[Stored entries]
=-=-=
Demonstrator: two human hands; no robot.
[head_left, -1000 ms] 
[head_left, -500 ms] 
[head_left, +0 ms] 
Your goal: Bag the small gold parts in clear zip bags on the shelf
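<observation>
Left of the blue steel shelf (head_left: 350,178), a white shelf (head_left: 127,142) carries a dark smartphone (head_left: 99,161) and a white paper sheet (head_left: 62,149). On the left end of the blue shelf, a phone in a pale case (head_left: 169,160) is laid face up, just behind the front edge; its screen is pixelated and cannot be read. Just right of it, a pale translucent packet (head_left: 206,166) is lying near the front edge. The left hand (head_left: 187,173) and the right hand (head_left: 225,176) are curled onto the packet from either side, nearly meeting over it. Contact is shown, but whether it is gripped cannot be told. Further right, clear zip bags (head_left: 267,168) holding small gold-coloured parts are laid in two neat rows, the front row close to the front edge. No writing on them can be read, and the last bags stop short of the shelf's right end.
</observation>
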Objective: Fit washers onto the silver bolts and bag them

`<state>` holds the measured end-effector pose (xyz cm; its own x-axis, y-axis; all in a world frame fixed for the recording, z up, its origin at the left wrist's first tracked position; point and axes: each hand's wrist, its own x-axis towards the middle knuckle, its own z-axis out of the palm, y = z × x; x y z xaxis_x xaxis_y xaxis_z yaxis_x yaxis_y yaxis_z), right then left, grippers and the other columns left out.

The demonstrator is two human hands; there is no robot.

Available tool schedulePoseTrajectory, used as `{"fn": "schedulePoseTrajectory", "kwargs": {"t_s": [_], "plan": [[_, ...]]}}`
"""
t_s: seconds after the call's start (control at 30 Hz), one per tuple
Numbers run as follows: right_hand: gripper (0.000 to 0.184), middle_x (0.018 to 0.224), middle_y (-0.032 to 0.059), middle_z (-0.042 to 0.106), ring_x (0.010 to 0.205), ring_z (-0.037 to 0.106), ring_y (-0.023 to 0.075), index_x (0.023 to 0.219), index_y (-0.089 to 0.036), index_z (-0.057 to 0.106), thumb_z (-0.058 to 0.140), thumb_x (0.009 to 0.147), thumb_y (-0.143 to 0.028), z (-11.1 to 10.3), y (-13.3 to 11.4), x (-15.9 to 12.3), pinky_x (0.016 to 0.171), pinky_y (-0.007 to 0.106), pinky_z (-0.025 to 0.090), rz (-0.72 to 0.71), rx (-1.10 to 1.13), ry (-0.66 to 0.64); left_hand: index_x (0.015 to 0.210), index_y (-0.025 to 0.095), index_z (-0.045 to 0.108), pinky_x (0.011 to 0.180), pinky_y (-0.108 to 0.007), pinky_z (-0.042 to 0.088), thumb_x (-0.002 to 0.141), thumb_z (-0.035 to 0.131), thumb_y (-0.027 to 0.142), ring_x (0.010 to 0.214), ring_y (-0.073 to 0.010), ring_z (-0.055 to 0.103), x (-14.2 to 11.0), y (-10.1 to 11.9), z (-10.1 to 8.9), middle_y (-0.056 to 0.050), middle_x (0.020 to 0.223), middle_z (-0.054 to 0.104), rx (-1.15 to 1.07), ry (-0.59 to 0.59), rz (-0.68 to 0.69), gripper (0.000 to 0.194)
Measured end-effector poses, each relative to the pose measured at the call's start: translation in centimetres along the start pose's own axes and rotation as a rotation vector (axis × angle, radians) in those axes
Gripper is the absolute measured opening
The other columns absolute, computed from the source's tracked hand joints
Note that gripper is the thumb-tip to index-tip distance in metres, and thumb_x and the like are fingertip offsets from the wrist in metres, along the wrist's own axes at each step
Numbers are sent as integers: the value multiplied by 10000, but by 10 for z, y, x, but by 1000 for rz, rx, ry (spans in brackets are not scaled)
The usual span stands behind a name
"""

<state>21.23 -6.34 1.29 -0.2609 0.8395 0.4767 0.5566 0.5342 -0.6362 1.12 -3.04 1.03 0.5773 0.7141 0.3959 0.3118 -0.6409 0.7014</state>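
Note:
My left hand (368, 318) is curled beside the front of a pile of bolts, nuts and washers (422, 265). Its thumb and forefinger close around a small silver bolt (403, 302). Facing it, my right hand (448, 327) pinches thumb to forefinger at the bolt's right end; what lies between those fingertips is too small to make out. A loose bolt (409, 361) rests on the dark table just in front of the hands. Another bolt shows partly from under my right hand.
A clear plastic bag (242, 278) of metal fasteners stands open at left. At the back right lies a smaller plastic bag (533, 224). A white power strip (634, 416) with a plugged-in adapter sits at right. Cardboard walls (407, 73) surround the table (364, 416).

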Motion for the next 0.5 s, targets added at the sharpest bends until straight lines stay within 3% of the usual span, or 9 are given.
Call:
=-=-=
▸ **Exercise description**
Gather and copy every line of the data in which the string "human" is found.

▸ **Exercise answer**
Demonstrator: two human hands; no robot.
The demonstrator is two human hands; there is no robot.

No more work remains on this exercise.